To upgrade an external table:

  1. If you are not already in Databricks SQL, use the persona switcher in the sidebar to select SQL.

  2. Click Data Icon Data in the sidebar to open the Data Explorer.

  3. Select the database, then the table, that you want to upgrade.

  4. Click Upgrade action in the top-right corner of the table detail view.

  5. Select your destination catalog and database in Unity Catalog, then click Upgrade.

  6. The table metadata has been copied to Unity Catalog, and a new table has been created. You can now define fine-grained access control in the Permissions tab.

  7. Modify workloads to use the new table.

    Note

    If you no longer need the old table, you can drop it from the Hive Metastore. Dropping an external table does not modify the data files on your cloud tenant.

Upgrade a view to Unity Catalog

After you upgrade all of a view’s referenced tables to the same Unity Catalog metastore, you can create a new view that references the new tables.

Note

If your view also references other views, upgrade those views first.

After you upgrade the view, grant access to it to account-level users and groups.

Before you drop the old view, test for dependencies by revoking access to it and re-running related queries and workloads.

Upgrade a schema or multiple tables to Unity Catalog

You can copy complete schemas (databases) and multiple tables from your default Hive metastore to the Unity Catalog metastore using the Data Explorer upgrade wizard.

Requirements

Before you begin, you must have:

  • A storage credential with an IAM role that authorizes Unity Catalog to access the tables’ location path.
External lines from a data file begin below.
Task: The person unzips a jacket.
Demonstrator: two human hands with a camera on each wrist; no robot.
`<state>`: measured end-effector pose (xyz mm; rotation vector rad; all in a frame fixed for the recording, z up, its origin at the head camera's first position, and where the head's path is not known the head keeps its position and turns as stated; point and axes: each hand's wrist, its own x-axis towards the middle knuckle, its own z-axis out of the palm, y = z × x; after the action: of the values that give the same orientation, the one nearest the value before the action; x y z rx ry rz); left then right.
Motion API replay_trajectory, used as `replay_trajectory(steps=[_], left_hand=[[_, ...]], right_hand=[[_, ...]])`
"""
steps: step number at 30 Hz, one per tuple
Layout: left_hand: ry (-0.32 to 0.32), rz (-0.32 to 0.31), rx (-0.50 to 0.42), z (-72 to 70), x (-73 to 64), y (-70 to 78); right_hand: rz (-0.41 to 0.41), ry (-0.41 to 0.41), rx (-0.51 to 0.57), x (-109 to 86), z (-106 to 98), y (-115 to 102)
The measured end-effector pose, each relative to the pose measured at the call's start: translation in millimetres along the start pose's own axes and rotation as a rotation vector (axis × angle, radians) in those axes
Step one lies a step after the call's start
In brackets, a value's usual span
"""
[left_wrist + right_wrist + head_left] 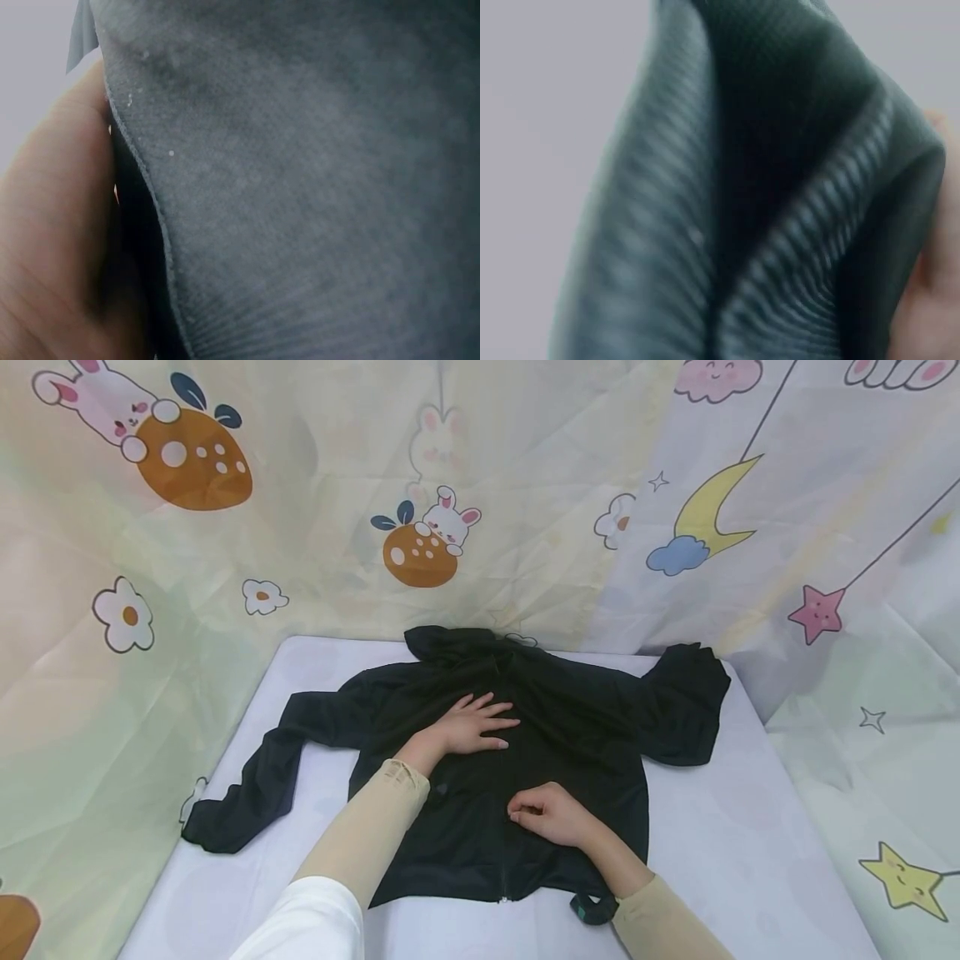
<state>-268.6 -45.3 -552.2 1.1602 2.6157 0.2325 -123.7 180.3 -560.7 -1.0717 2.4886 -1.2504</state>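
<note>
A black zip-front jacket (577, 718) lies spread on the white table, its front zip running down the middle. My left hand (474, 727) rests on the upper front with fingers spread. Lower down, my right hand (551, 812) is over the front beside the zip line, fingers curled inward; whether cloth is between them is hidden. The left wrist view shows dark cloth (300, 187) with a thin edge beside part of the left hand (56, 217). In the right wrist view, dark ribbed cloth (645, 225) folds in front of the right hand (930, 300), which is mostly hidden.
One sleeve (262, 785) stretches out to the left edge of the table; the other sleeve (686, 706) lies bunched at the right. White tabletop (735, 860) shows around the jacket. A patterned cloth backdrop (525, 568) stands behind and on both sides.
</note>
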Motion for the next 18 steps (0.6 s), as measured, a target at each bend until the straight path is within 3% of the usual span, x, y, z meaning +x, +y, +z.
replay_trajectory(steps=[10, 18], left_hand=[[-0.011, -0.005, -0.022, -0.8, -0.5, 0.6], [-0.007, -0.006, -0.018, -0.7, -0.2, -0.4]], right_hand=[[0.013, 0.008, 0.054, -3.3, 1.1, 0.9], [-0.049, -0.041, 0.094, -6.2, 2.6, 5.0]])
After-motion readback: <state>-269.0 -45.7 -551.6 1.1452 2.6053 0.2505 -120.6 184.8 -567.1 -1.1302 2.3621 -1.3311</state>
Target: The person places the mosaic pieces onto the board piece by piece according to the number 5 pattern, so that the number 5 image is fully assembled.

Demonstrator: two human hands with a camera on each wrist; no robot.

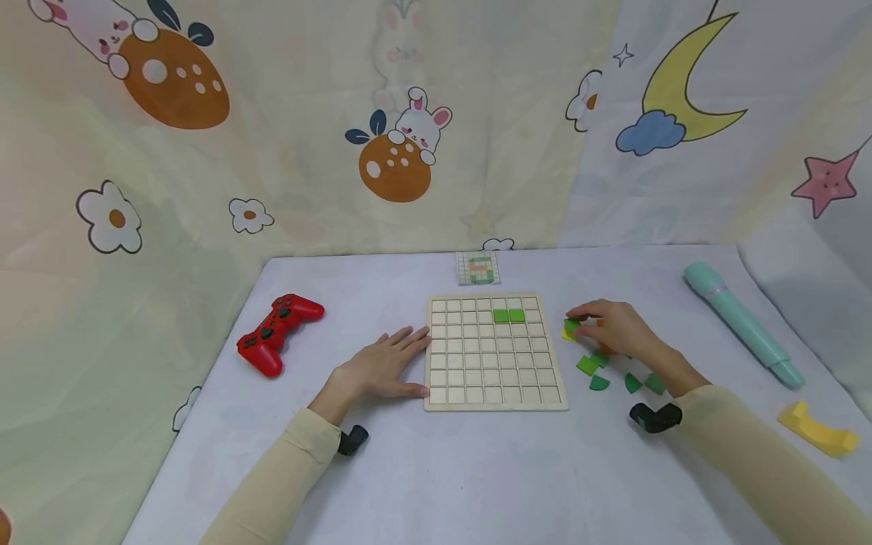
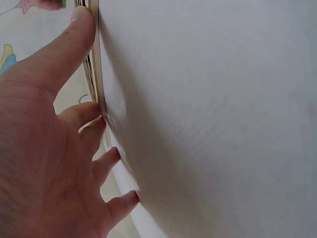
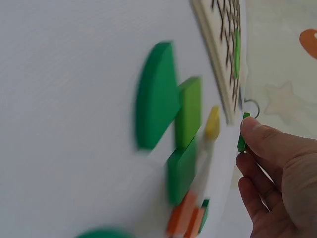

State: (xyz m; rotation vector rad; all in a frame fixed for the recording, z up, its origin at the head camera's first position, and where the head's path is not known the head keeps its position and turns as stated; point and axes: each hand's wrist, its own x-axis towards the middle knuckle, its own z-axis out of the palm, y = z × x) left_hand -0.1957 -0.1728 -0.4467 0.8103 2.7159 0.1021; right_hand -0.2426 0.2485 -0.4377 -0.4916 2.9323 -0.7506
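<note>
A wooden grid board [image 1: 492,363] lies flat on the table, with two light green square tiles [image 1: 509,316] in its upper cells. My left hand [image 1: 384,367] has its fingers spread, and its thumb and fingertips touch the board's left edge. In the left wrist view the left hand [image 2: 44,148] is seen palm side against that edge. Right of the board, my right hand [image 1: 620,327] pinches a green tile [image 3: 242,134] between thumb and fingers. Below it lie loose pieces: a yellow one [image 3: 213,124], green quarter-rounds [image 1: 599,383], a light green square [image 1: 587,365] and orange pieces [image 3: 183,213].
A small pattern card [image 1: 478,269] lies behind the board. At the left is a red game controller [image 1: 278,333]. On the right lie a mint-green microphone-shaped object [image 1: 742,322] and a yellow curved block [image 1: 817,430]. A patterned cloth [image 1: 300,151] hangs behind the table.
</note>
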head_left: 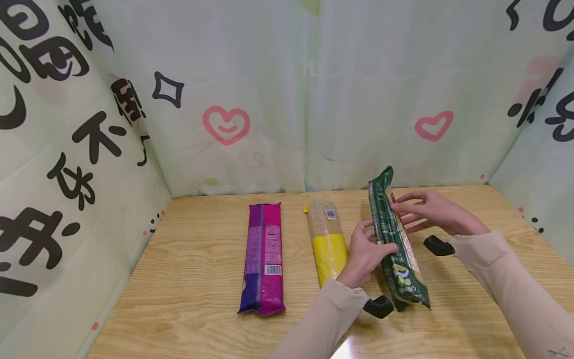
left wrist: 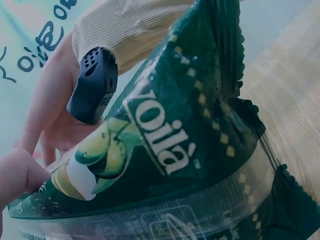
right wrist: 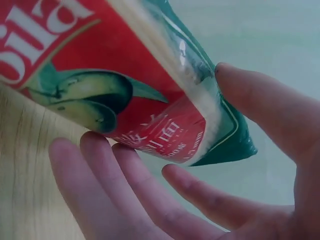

  • An external location that references the storage credential you just created and the path to the data on your cloud tenant.

  • CREATE TABLE permission on the external locations of the tables to be upgraded.

Upgrade process

  1. Click Data Icon Data in the sidebar to open the Data Explorer.

  2. Select hive_metastore as your catalog and select the schema (database) that you want to upgrade.

    Select database
  3. Click Upgrade at the top right of the schema detail view.

  4. Select all of the tables that you want to upgrade and click Next.

    Only external tables in formats supported by Unity Catalog can be upgraded using the upgrade wizard.

  5. Set the destination catalog and schema for each table.

    You will be able to access the newly created table in the context of that catalog and schema. Destination catalog and schema can be set either for each table individually or in bulk. To set them in bulk, first select some or all tables and then set the destination catalog and schema.

  6. Review the table configurations. To modify them, click the Previous button.

  7. Click Create Query for Upgrade.

    A query editor appears with generated SQL statements.

  8. Run the query.

    When the query is done, each table’s metadata has been copied from Hive metastore to Unity Catalog. These tables are marked as upgraded in the upgrade wizard.

  9. Define fine-grained access control using the Permissions tab of each new table.

  10. Modify your workloads to use the new table.

Note

If you no longer need the old tables, you can drop them from the Hive Metastore. Dropping an external table does not modify the data files on your cloud tenant.